Howard, who still idealises the white suburban Australia of his youth, has scant interest in these matters. He pays lip service to racial harmony, but has as little empathy with Aborigines as he does with the asylum-seekers who risk their lives to reach Australia in leaky boats. He regards reconciliation as a preoccupation of the intellectual élite, and reassessment of the past as an attack on wholesome Australian values. He downgraded Aboriginal Affairs to a part-time Cabinet post, giving the portfolio – in what seemed like a bad joke – to his hardline Immigration Minister, Philip Ruddock.

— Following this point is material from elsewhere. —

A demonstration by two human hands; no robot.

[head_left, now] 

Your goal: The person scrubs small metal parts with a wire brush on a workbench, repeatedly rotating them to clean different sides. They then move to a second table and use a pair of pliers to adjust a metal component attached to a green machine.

Perhaps the greatest source of bitterness and despair felt by Australians marking the anniversary is Howard's refusal to apologise on behalf of the nation to Aborigines, and particularly to the "stolen generations" of children removed from their families by white authorities between 1900 and 1970.

It was only when an official report called Bringing Them Home was published in 1997 that the full extent of this supposedly benevolent practice became known. Kim Beazley, the Opposition leader, wept when the report was tabled in Parliament. Howard's response was layered with ambivalence. Later he claimed that the term "stolen generations" was an exaggeration, given the number of cases involved (about 25,000).

Why does the word "sorry" stick in his throat? Howard gives two reasons. Firstly, he does not believe in "cross-generational guilt". Secondly, he might open the floodgates to compensation claims – a consideration that has not prevented other nations from apologising for past misdeeds: Germany to the Jews, Britain to Irish victims of the potato famine, the United States to Japanese-Americans interned during the Second World War.

The real reason, one suspects, is that he does not feel especially sorry. In his view, the treatment of Aborigines – which included rape, massacre and kidnap – amounted to nothing worse than "a blemished chapter". Howard refrained from condemning Pauline Hanson, the far-right firebrand, when she made her first anti-immigration, anti-Aborigine speech. He rails against the "black armband" view of history and is irritated by soul-searching about Australia's past and its place in the world.

Howard says he is concerned instead with "practical reconciliation" – measures to improve conditions in indigenous communities blighted by alcohol abuse, domestic violence, chronic health problems and unemployment. No one could deny the urgency of that goal, but nor can the value of symbolism be dismissed. Recognition of a legitimate sense of grievance about past wrongs is vital to the restoration of Aboriginal dignity.

On this issue, Howard is out of step with substantial numbers of voters. Two years ago, 250,000 Sydneysiders walked across the Harbour Bridge in a potent gesture of support for reconciliation. The sentiment was subsequently echoed in cities around Australia, where a total of one million people took part in reconciliation walks. The Prime Minister declined to participate and dissuaded senior ministers from joining in.

The momentum of those heady months has been lost, but the clamour for reconciliation continues. It is apparent, though, that it will take a bigger man than Howard to satisfy it – someone of the stature of Sir William Deane who, as one of the judges in the Mabo case, spoke of "our national legacy of unutterable shame".

Sir William later became Governor-General, a position that he used to campaign on behalf of disadvantaged Aborigines. Recently, he repeated his belief that until Australia achieved reconciliation, it would remain diminished as a nation. It is to Howard's detriment that he has been unwilling to usher in the new dawn that Australians yearned for 10 years ago.